» Task instructions: When you repeat the entries, reproduce each line exactly and omit every picture.

» Listed records:
——

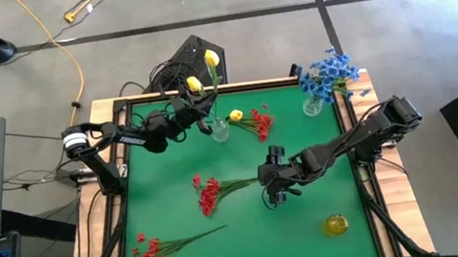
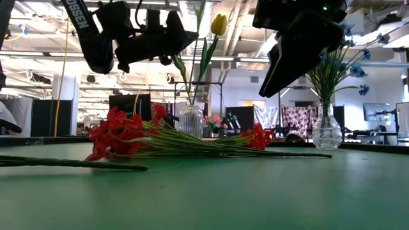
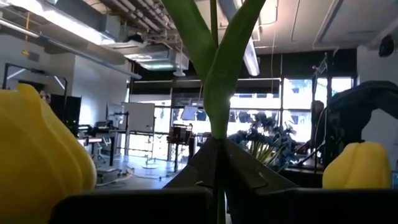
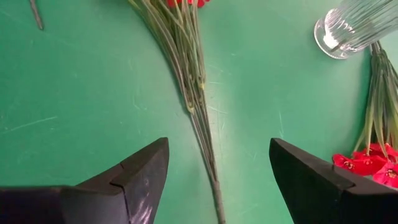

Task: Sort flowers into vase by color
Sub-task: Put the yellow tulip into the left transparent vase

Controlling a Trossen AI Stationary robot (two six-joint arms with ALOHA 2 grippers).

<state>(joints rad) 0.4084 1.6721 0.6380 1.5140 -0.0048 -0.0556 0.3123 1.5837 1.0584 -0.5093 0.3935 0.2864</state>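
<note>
My left gripper (image 1: 204, 123) is shut on the green stem of a yellow flower over the clear vase (image 1: 221, 131) at the table's far middle. Two yellow buds (image 1: 211, 58) (image 1: 195, 84) show above it; which one belongs to the held stem I cannot tell. The low view shows one yellow bud (image 2: 219, 24) on a stem that reaches down to the vase (image 2: 190, 120). My right gripper (image 1: 273, 194) hangs open over the stem end (image 4: 199, 106) of a red sprig (image 1: 209, 193) lying flat mid-table, touching nothing. My left gripper pinches the green stem (image 3: 216, 144) between its two fingers, just below where two long leaves (image 3: 205, 56) split off. The fingers (image 3: 249, 171) lie across the stem and slant up. The stem stands upright; its lower end is hidden behind the fingers.
Blue flowers (image 1: 327, 74) stand in a clear vase (image 1: 314, 106) at the far right. A red sprig with a yellow bud (image 1: 254, 124) lies beside the middle vase. Another red sprig (image 1: 152, 254) lies near left. A round yellow vase (image 1: 336, 224) stands near right.
</note>
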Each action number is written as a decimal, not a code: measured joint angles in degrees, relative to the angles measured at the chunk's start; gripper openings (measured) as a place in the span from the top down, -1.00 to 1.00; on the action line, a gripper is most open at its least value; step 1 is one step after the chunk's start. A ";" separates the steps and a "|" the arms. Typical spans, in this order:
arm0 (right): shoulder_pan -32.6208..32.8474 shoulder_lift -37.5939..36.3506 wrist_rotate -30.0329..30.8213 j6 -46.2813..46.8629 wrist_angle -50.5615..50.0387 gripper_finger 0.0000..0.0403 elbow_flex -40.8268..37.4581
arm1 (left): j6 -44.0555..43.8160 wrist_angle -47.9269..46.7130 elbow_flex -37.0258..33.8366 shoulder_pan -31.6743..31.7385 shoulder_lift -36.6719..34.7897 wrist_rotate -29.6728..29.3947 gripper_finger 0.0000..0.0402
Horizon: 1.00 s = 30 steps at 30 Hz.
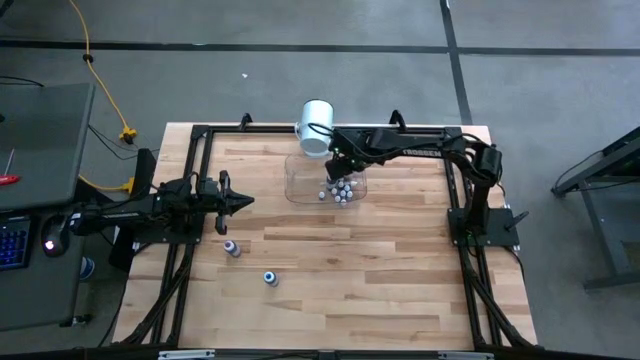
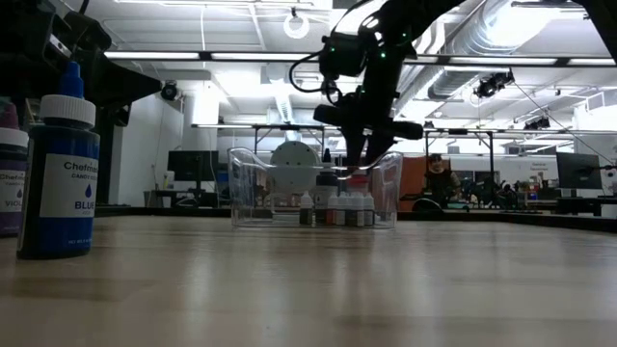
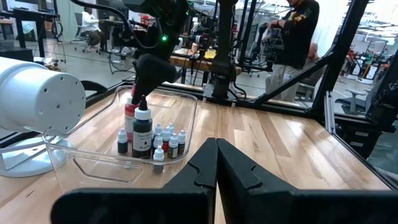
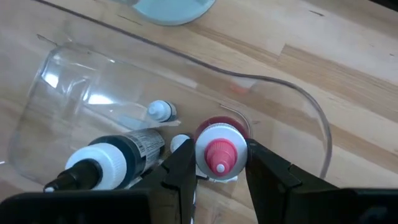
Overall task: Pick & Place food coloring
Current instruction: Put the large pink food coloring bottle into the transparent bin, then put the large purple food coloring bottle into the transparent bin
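Observation:
Inside the clear plastic tub [image 1: 310, 182], my right gripper [image 4: 221, 157] is shut on a red food coloring bottle [image 3: 129, 114], reaching down from above. Beside it stand a bigger dark bottle with a white cap [image 4: 109, 160] and several tiny whitish bottles [image 3: 168, 140], upright on the tub floor. On the bare table nearer the left arm stand a purple bottle [image 1: 232, 248] and a blue bottle [image 1: 270, 278], which also fills the low view's left [image 2: 58, 164]. My left gripper [image 1: 242, 201] hovers shut, left of the tub. My right gripper pinches the red bottle by its white cap with the pink tip [image 4: 219, 140], one finger [image 4: 180, 165] on each side. It comes from above, pointing down into the tub. The bottle is upright below the fingers; whether its base rests on the tub floor I cannot tell.
A big white cylinder [image 1: 316, 128] lies on its stand at the tub's far side. A black frame [image 1: 200, 135] runs along the table's left, far and right edges. Bare wood spreads near the front edge. A person stands in the room beyond [image 3: 298, 31].

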 joint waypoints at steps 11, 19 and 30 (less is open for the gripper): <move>0.00 0.00 -0.44 -2.69 -0.01 0.29 0.00 | 0.01 0.00 0.00 0.02 -0.02 -0.02 1.00; -0.23 -0.69 -0.35 -4.92 0.31 0.06 0.00 | 0.00 0.00 0.00 0.01 -0.01 -0.02 1.00; 0.19 -7.36 1.47 -6.70 -0.43 -0.01 0.02 | -0.01 0.00 0.00 0.02 -0.02 -0.01 1.00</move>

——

» Exercise response:
Task: Sort flowers into vase by color
Sub-task: Put the yellow tulip into the left transparent vase

Controlling a Trossen AI Stationary robot (two six-joint arms with ALOHA 2 grippers).

<state>(joints rad) 0.4084 1.6721 0.6380 1.5140 -0.0048 -0.0556 0.3123 1.5837 1.0584 -0.5093 0.3935 0.2864</state>
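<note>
My left gripper (image 1: 204, 123) is shut on the green stem of a yellow flower over the clear vase (image 1: 221, 131) at the table's far middle. Two yellow buds (image 1: 211, 58) (image 1: 195, 84) show above it; which one belongs to the held stem I cannot tell. The low view shows one yellow bud (image 2: 219, 24) on a stem that reaches down to the vase (image 2: 190, 120). My right gripper (image 1: 273, 194) hangs open over the stem end (image 4: 199, 106) of a red sprig (image 1: 209, 193) lying flat mid-table, touching nothing. My left gripper pinches the green stem (image 3: 216, 144) between its two fingers, just below where two long leaves (image 3: 205, 56) split off. The fingers (image 3: 249, 171) lie across the stem and slant up. The stem stands upright; its lower end is hidden behind the fingers.
Blue flowers (image 1: 327, 74) stand in a clear vase (image 1: 314, 106) at the far right. A red sprig with a yellow bud (image 1: 254, 124) lies beside the middle vase. Another red sprig (image 1: 152, 254) lies near left. A round yellow vase (image 1: 336, 224) stands near right.
</note>
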Each action number is written as a decimal, not a code: measured joint angles in degrees, relative to the angles measured at the chunk's start; gripper openings (measured) as a place in the span from the top down, -1.00 to 1.00; on the action line, a gripper is most open at its least value; step 1 is one step after the chunk's start. A ";" separates the steps and a "|" the arms. Typical spans, in this order:
arm0 (right): shoulder_pan -32.6208..32.8474 shoulder_lift -37.5939..36.3506 wrist_rotate -30.0329..30.8213 j6 -46.2813..46.8629 wrist_angle -50.5615..50.0387 gripper_finger 0.0000..0.0403 elbow_flex -40.8268..37.4581
arm1 (left): j6 -44.0555..43.8160 wrist_angle -47.9269..46.7130 elbow_flex -37.0258..33.8366 shoulder_pan -31.6743..31.7385 shoulder_lift -36.6719..34.7897 wrist_rotate -29.6728..29.3947 gripper_finger 0.0000..0.0402
Horizon: 1.00 s = 30 steps at 30 Hz.
Overall task: Pick & Place food coloring
Current instruction: Put the large pink food coloring bottle into the transparent bin, then put the large purple food coloring bottle into the transparent bin
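Observation:
Inside the clear plastic tub [image 1: 310, 182], my right gripper [image 4: 221, 157] is shut on a red food coloring bottle [image 3: 129, 114], reaching down from above. Beside it stand a bigger dark bottle with a white cap [image 4: 109, 160] and several tiny whitish bottles [image 3: 168, 140], upright on the tub floor. On the bare table nearer the left arm stand a purple bottle [image 1: 232, 248] and a blue bottle [image 1: 270, 278], which also fills the low view's left [image 2: 58, 164]. My left gripper [image 1: 242, 201] hovers shut, left of the tub. My right gripper pinches the red bottle by its white cap with the pink tip [image 4: 219, 140], one finger [image 4: 180, 165] on each side. It comes from above, pointing down into the tub. The bottle is upright below the fingers; whether its base rests on the tub floor I cannot tell.
A big white cylinder [image 1: 316, 128] lies on its stand at the tub's far side. A black frame [image 1: 200, 135] runs along the table's left, far and right edges. Bare wood spreads near the front edge. A person stands in the room beyond [image 3: 298, 31].
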
 joint waypoints at steps 11, 19 and 30 (less is open for the gripper): <move>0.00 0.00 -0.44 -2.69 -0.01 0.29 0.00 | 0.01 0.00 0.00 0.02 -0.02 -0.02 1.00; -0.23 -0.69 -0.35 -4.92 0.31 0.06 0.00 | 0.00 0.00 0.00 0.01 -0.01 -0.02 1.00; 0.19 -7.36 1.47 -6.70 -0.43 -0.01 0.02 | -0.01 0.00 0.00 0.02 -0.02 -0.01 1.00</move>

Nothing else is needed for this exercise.